Giusto per dare un'idea, questo è il resoconto della posizione di Putin all'Onu che Repubblica d
forniva il 29 settembre: "Putin non ha ceduto di un millimetro sulla sua linea, quella di appoggiare il governo di Damasco, «il cui esercito è l'unico in grado di sconfiggere l'Is. Non cooperare con il governo di Assad è un grave errore», ha attaccato. Per combattere l'Is, ha proseguito Putin, «occorre una coalizione internazionale come quella che si creò contro Hitler durante la Seconda guerra mondiale». Al riguardo Putin ha proposto che il Consiglio di sicurezza dell'Onu adotti una risoluzione per coordinare le forze che combattono l'Is e altri gruppi terroristici".

E' chiaro, dunque, chi ha cambiato più idea in questi ultimi mesi.
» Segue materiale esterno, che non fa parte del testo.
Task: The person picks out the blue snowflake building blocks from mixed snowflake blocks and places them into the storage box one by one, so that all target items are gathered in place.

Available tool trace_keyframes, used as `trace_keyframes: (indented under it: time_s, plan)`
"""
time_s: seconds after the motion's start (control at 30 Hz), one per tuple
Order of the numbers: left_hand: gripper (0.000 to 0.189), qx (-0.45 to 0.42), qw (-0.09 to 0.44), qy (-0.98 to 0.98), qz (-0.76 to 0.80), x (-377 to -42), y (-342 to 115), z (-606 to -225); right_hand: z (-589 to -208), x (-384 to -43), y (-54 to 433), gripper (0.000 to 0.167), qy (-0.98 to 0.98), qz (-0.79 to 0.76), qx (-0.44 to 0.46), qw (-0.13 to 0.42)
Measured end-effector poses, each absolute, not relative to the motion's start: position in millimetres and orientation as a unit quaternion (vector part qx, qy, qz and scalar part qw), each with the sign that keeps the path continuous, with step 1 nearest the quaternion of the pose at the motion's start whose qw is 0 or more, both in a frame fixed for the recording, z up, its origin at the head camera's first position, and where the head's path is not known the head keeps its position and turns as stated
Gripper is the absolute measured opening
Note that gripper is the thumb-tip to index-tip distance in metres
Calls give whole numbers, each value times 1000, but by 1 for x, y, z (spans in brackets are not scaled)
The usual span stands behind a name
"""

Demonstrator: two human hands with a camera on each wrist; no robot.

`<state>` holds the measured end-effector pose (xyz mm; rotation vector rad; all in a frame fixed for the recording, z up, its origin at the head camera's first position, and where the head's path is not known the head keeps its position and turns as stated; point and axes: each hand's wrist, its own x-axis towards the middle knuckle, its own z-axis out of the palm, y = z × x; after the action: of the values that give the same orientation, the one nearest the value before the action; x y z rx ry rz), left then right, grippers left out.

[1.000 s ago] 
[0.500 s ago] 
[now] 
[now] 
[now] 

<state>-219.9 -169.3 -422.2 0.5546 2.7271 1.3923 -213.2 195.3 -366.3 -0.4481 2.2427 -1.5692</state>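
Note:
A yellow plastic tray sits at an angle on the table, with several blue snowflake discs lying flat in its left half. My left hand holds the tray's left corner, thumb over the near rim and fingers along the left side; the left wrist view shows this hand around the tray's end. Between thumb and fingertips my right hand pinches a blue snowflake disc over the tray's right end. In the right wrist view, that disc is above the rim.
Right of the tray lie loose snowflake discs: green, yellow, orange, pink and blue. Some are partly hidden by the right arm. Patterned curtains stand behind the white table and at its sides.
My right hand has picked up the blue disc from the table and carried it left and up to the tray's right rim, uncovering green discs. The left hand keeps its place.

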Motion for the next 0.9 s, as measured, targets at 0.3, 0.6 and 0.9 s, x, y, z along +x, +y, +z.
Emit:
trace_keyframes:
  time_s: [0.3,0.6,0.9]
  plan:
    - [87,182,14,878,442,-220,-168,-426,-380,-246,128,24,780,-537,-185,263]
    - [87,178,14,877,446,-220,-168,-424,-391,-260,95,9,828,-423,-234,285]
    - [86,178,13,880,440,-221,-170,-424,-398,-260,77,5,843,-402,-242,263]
Così com'era chiaro che chiedere l'eliminazione di Assad con la guerra in corso significava voler sbandare quel moncone di Stato che ancora esiste in Siria e, soprattutto, sbandare l'unico esercito che combatte i jihadisti sul terreno, spalancando quindi le porte all'Isis. Realtà evidente a chiunque avesse occhi per vedere, considerati anche i risultati modesti di tre mesi di bombardamenti russi e quelli modestissimi di un anno e mezzo di bombardamenti americo-sauditi.
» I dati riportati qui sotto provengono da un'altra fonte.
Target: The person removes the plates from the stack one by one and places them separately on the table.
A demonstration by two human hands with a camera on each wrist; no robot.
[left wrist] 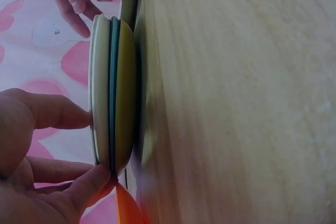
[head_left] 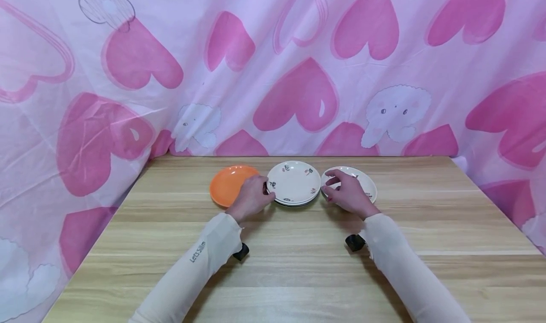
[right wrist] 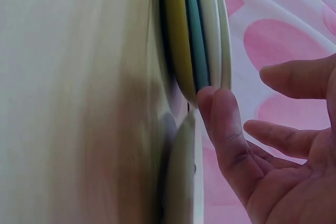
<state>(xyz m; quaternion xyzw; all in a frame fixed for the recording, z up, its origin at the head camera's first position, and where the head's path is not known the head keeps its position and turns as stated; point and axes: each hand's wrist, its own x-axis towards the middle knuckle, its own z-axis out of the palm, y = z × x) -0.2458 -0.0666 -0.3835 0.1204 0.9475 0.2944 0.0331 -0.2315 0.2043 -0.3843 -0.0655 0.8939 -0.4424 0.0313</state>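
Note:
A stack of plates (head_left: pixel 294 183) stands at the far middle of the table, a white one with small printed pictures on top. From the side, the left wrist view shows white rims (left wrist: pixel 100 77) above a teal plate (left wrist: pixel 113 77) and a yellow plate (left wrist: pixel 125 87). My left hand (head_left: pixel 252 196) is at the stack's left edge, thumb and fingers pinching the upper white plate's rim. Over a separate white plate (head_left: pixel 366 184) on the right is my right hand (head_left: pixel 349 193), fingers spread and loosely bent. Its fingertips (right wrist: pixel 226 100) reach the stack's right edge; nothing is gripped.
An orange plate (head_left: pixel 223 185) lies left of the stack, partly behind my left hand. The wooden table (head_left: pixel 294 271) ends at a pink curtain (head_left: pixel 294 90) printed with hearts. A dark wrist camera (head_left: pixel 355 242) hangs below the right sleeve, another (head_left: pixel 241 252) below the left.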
La Risoluzione approvata all'Onu prevede che a partire da gennaio si svolga un negoziato (appunto sotto l'egida delle Nazioni Unite) tra i rappresentanti del regime di Damasco e quelli delle opposizioni, per avviare un percorso politico che porti a libere elezioni. Una roadmap (termine da usare con cautela, vista la sfortuna che porta in altre regioni del Medio Oriente) prevista fin dall'inizio dal Cremlino, dove nessuno è così stupido da non capire che, giustamente, non ci può essere un ruolo per Bashar al-Assad nella Siria del futuro. In un Paese in cui il 75% della popolazione è sunnita, e dopo le stragi della guerra civile, nessuna elezione regolare darà mai una maggioranza a uno sciita alawita.
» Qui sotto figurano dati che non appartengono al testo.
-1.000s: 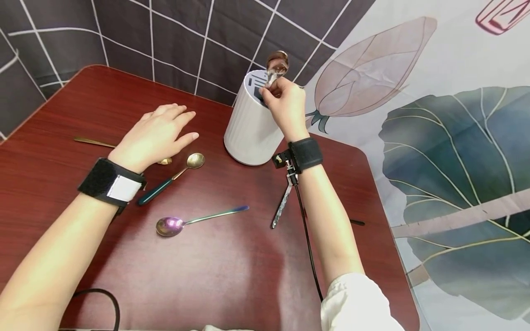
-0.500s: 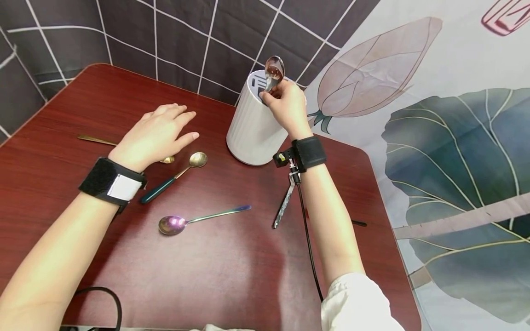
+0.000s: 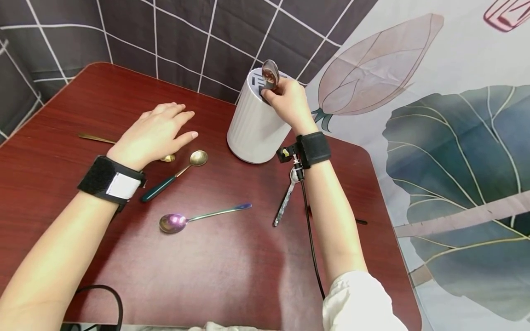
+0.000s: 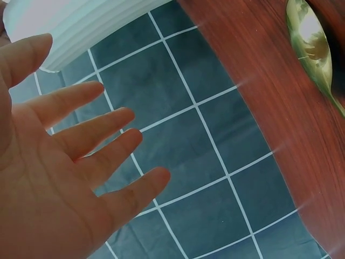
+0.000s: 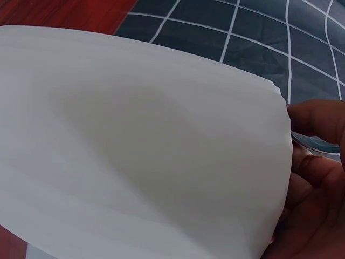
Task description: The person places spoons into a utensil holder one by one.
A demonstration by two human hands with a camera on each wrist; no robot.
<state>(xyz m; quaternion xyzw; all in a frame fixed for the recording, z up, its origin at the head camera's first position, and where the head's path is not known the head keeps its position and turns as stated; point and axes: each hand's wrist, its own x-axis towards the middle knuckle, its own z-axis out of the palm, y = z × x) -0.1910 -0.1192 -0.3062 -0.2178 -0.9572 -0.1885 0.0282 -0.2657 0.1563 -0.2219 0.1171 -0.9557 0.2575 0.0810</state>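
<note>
My right hand (image 3: 291, 102) pinches a silver spoon (image 3: 270, 73) at the top of a white ribbed utensil holder (image 3: 256, 128). The bowl of this spoon stands up above the slotted lid; its lower part is hidden by the fingers and the holder. In the right wrist view, the holder's side (image 5: 161, 135) fills most of the picture, with a sliver of the spoon (image 5: 317, 143) between thumb and fingers. My left hand (image 3: 152, 132) is spread over the table's left side, holding nothing. A gold spoon (image 3: 98, 139) lies partly hidden beneath it.
On the red-brown table (image 3: 215, 266) lie a green-handled gold spoon (image 3: 159, 187), a rainbow-coloured spoon (image 3: 174, 223) and a spoon with a patterned handle (image 3: 283, 207). A dark-tipped utensil (image 3: 361, 221) is mostly hidden by my right arm. Tile-patterned cloth (image 3: 178, 41) hangs behind.
The silver spoon has sunk lower toward the holder and its bowl has turned, with my right hand still pinching it. My left hand has stayed in place.
</note>
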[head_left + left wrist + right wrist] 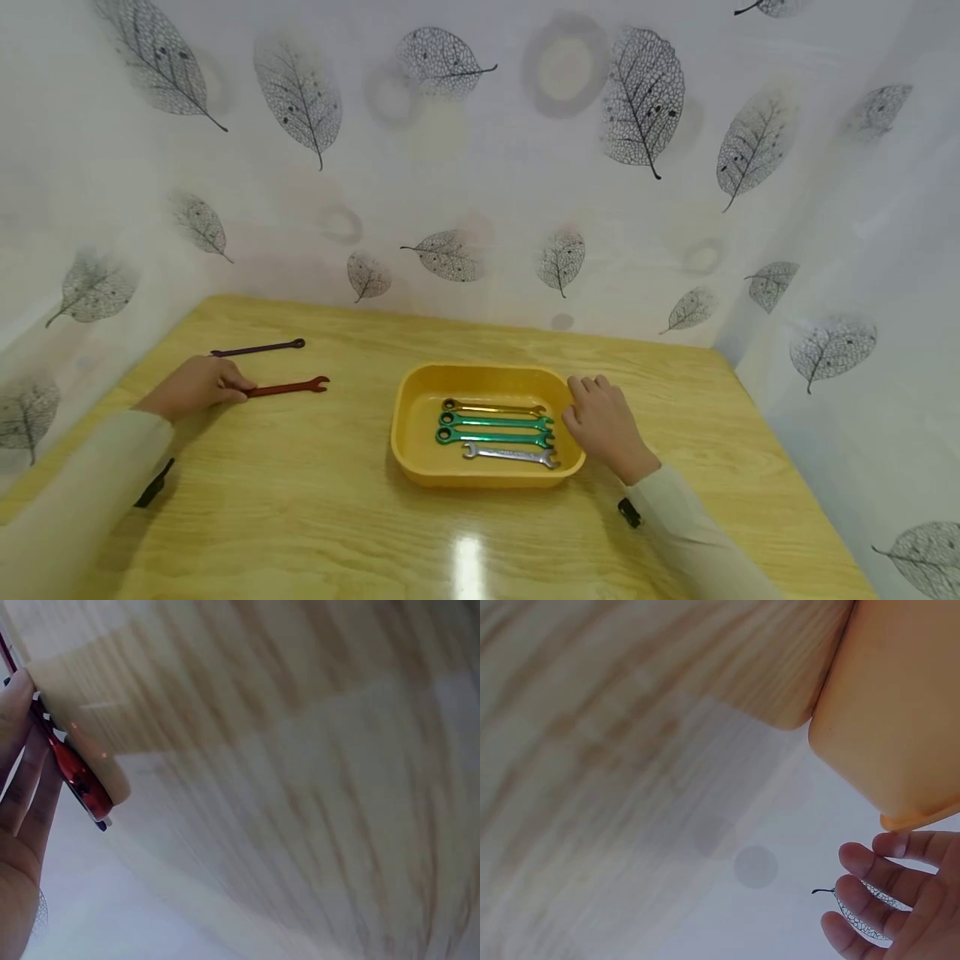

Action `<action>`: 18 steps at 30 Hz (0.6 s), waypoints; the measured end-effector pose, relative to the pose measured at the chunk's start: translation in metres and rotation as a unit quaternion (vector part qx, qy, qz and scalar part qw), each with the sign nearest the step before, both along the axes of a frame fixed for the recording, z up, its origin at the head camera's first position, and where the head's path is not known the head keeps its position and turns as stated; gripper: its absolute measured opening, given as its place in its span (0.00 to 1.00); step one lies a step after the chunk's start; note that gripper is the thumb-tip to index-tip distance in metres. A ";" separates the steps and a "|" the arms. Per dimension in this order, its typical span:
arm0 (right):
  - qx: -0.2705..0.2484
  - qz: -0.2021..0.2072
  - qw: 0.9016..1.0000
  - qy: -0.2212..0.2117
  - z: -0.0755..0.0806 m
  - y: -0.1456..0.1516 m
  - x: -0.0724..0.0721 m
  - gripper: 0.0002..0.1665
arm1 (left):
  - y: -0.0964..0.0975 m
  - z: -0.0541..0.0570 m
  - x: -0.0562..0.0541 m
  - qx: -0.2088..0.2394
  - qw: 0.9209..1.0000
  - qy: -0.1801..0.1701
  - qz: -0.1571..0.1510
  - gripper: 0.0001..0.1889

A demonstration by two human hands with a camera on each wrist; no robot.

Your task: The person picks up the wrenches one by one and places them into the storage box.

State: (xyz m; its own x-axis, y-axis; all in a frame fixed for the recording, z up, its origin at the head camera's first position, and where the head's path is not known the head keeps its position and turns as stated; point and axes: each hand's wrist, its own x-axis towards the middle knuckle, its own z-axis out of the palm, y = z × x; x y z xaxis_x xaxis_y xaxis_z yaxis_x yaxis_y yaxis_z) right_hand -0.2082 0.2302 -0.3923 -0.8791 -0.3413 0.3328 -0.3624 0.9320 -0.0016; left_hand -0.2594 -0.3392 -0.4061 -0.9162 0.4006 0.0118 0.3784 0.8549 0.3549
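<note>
My left hand [204, 385] pinches one end of a red wrench [291, 387] at the left of the table. In the left wrist view, the shiny red wrench [81, 778] lies along the fingers. Just behind it is a dark purple wrench [258, 348]. My right hand [603, 421] holds the right rim of a yellow plastic tray [420, 480], its thumb on the inner side. Its fingers [870, 900] are loosely bent in the right wrist view, one touching the rim. Inside the tray lie a gold wrench [495, 408], two green wrenches [495, 437] and a silver wrench [510, 455], roughly parallel.
The light wood-grain table [322, 517] carries the tray near its middle. A pale curtain [480, 183] printed with leaves hangs behind the table and along both sides. Dark straps [628, 512] show at the sleeves.
</note>
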 end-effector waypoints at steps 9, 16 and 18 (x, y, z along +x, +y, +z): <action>0.007 -0.011 1.000 -0.010 -0.004 0.000 0.002 0.08 | 0.001 -0.004 0.003 0.000 0.999 0.043 -0.008 0.05; 0.006 -0.010 1.000 -0.009 -0.003 0.000 0.001 0.06 | 0.001 -0.005 0.001 -0.002 0.999 0.045 -0.010 0.03; 0.003 -0.011 1.000 -0.010 -0.003 0.000 0.000 0.05 | 0.001 -0.004 0.001 -0.001 0.999 0.045 -0.009 0.03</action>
State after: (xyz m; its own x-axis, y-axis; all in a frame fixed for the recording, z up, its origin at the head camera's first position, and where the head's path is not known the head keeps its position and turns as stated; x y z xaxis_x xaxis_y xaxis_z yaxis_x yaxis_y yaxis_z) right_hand -0.2078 0.2306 -0.3949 -0.8929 -0.3247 0.3119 -0.3425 0.9395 -0.0026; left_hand -0.2586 -0.3384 -0.4106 -0.9042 0.4172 0.0917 0.4237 0.8487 0.3166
Resta da vedere se l'intervento dell'Onu e il parziale consenso delle potenze basterà a conservare l'integrità territoriale della Siria. Sono molti gli appetiti (la Turchia ne vuole un pezzo al Nord, Israele pensa ad annettere ufficialmente il Golan, la Giordania pensa a una "fascia di sicurezza" a Sud...) e tenerli a freno non sarà facile.